Bombay HC authorizes DHFL plea to remove its name from CBI investigation

The Bombay High Court has granted leave to a petition filed by Dewan Housing Finance Ltd (DHFL) for the discharge of its name and the discontinuance of charges against it in an ongoing investigation by the Central Bureau of Investigation ( CBI).

DHFL argued that since it had been taken over by Piramal Capital & Housing Finance Ltd, it should be exonerated from all previous obligations. The company challenged a special court order from the Central Bureau of Investigation (CBI) on August 20, which had given partial relief by relieving the interim oversight committee, but had denied DHFL’s request to relieve it of the case. .

“The learned judge (CBI) erred in allowing the debtor company (DHFL) to proceed against defendants nos. 2 (Kapil Wadhwan) and 3 (Dhiraj Wadhwan), who was ousted from the board, by the RBI two years ago,” Judge SK Shinde said in his November 16 order.

The company had argued that once a company was admitted into the corporate insolvency resolution process (CIRP) under Section 32(A) of the Insolvency and bankruptcy (IBC), it was exonerated from its previous obligations and the new owner obtained a business of his own. .

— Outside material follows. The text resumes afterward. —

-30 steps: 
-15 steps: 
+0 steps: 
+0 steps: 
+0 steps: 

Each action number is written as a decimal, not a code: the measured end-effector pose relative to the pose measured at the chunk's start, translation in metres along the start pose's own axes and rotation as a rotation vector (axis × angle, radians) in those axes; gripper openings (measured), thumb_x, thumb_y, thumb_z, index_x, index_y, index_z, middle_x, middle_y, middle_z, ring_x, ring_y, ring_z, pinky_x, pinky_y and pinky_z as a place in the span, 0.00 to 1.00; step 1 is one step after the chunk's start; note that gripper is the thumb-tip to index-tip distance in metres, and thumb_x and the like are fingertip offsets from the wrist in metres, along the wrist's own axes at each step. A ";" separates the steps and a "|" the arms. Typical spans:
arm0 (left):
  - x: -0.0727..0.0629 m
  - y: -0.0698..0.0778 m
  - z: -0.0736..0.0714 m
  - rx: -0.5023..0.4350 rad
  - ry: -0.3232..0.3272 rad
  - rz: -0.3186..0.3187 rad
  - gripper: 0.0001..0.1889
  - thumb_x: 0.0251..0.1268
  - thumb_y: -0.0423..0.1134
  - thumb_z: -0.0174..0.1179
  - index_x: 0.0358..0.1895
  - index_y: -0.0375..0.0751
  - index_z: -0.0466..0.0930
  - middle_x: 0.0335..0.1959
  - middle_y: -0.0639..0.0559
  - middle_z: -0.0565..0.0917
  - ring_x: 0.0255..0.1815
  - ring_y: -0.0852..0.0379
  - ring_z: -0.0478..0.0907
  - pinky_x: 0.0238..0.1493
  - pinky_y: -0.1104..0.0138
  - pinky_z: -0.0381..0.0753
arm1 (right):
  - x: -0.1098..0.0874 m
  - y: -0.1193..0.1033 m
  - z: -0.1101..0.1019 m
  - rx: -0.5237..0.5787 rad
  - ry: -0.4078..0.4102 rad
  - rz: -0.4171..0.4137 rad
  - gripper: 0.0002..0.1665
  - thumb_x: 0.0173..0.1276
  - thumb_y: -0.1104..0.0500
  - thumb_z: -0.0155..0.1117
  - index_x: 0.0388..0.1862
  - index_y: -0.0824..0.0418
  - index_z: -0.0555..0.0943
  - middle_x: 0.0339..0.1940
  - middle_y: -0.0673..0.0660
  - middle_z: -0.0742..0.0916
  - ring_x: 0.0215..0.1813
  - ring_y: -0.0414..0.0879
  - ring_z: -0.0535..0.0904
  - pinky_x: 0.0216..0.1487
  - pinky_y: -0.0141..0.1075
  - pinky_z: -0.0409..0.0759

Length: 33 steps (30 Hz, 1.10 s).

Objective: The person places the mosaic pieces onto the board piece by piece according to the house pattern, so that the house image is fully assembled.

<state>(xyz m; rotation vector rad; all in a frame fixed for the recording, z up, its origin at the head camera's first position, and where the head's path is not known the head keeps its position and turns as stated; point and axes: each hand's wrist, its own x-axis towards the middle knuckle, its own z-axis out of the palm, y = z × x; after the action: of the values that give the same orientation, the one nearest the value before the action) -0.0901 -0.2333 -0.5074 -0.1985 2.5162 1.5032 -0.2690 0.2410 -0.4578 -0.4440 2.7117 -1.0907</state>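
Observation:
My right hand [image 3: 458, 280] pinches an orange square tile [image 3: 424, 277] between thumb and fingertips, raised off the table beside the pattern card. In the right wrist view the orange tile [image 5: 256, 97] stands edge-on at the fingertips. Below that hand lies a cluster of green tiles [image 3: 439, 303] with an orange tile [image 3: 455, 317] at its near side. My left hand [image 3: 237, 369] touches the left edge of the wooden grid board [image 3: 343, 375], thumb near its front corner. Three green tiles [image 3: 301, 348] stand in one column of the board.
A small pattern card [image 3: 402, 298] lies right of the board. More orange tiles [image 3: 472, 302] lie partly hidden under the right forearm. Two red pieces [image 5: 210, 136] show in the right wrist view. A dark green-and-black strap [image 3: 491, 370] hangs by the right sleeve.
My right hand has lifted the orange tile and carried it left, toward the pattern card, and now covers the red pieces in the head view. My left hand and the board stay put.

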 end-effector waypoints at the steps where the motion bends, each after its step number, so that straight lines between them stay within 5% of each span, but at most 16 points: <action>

Ravi Kadam, lead counsel, appearing for the DHFL, argued that “section 32(A) of the IBC – which came into force on 28 December 2019 – establishes a binding guideline for a corporate debtor (DHFL) be absolved of all responsibility for all criminal offenses committed prior to the start of the CIRP.”

While Hiten Venegaonkar, special counsel appearing for CBI, argued that knowledge of the offense could not be taken twice and therefore until the statutory appeals are decided it would not be appropriate to release the debtor company from criminal liability incurred before the CRIP.

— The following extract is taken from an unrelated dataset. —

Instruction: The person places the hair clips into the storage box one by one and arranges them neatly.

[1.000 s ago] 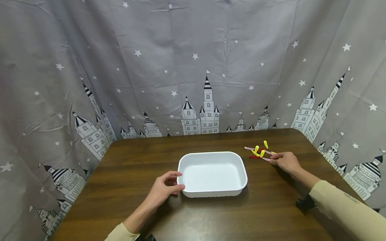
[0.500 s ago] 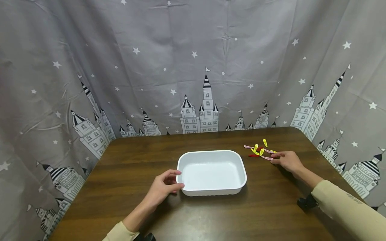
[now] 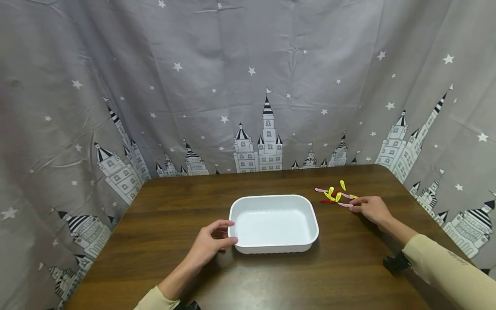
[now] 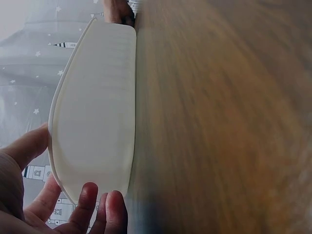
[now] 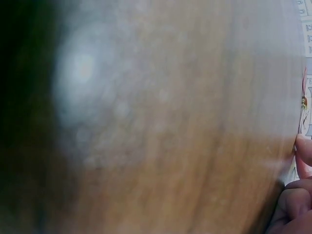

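Observation:
A white plastic tray (image 3: 276, 249) sits on the brown table, seen from its end wall (image 4: 95, 107) in the left wrist view. My left hand (image 3: 212, 242) holds its left end, thumb and index finger at the rim, the other fingers outside the wall. Right of the tray lies a loose pile of yellow, red and pink snap hair clips (image 3: 329, 196). My right hand (image 3: 372, 209) is at the near right side of the pile, thumb and index finger pinching the end of a pink hair clip (image 3: 345, 205). In the right wrist view the fingertips (image 5: 304, 146) show only at the right edge.
The brown wooden table (image 3: 170, 215) reaches back to a grey curtain (image 3: 248, 51) printed with stars and castles. One yellow hair clip (image 3: 342, 185) lies a little behind the pile.
The pink hair clip at my right fingertips has slid very slightly right, away from the pile, along with the hand. My left hand keeps its place on the tray.

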### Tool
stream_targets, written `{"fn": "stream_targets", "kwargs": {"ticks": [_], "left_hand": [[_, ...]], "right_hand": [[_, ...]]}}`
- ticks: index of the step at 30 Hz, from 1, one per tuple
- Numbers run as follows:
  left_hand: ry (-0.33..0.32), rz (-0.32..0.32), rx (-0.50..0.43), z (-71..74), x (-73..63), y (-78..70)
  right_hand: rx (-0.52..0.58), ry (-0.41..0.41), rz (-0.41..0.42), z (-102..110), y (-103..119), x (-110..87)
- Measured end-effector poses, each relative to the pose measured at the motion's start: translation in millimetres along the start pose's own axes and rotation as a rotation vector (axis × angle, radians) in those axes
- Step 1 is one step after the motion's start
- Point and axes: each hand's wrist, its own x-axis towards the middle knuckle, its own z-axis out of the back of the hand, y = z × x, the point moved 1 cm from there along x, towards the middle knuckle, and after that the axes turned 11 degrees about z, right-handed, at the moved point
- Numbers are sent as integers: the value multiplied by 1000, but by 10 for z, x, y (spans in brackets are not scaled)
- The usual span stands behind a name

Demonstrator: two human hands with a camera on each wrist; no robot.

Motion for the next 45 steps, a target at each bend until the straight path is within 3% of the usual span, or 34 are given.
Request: {"fn": "stream_targets", "kwargs": {"ticks": [13, 20, 29, 45], "left_hand": [[-12, 1, -6, 7, -19, -13], [-23, 5, -15, 12, -5, -3], [-41, 0, -14, 20, 10, 16], [-60, -12, -15, 0, -2, 22]], "right_hand": [[26, 1, 16, 39, 42, -12], [143, 2, -22, 68, 26, 42], [178, 11, -35, 88, 66, 64], [193, 24, 7, 120, 388, 105]]}}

The High Court also dismissed Kapil Wadhawan’s motion to oppose by means of the DHFL.

“Under bankruptcy laws, the successful resolution candidate gets a clean business, free from past liabilities,” said Ashish Pyasi, associate partner at law firm Dhir & Dhir Associates. “The High Court has clarified that any deviation from this position would have a negative impact on the whole process, as the idea here is to protect assets. Former promoters will continue to be subject to prosecution even after this developments under the laws in force.

In July, the National Company Law Tribunal (NCLT) cleared Piramal Capital and Housing Finance to take over DHFL.

On October 1, 2021, the company had informed in its exchange filing of the change in management of DHFL by the appointment of six additional directors, including Ajay Piramal, Swati Piramal, Anand Piramal, Gautam Doshi, Khushroo Jijina and Sohail Nathani. .

Piramal offered to pay Rs 35,250 crore to the creditors of DHFL. Meanwhile, he owed almost Rs 40,000 crore to banks on his total debt of around Rs 87,000 crore.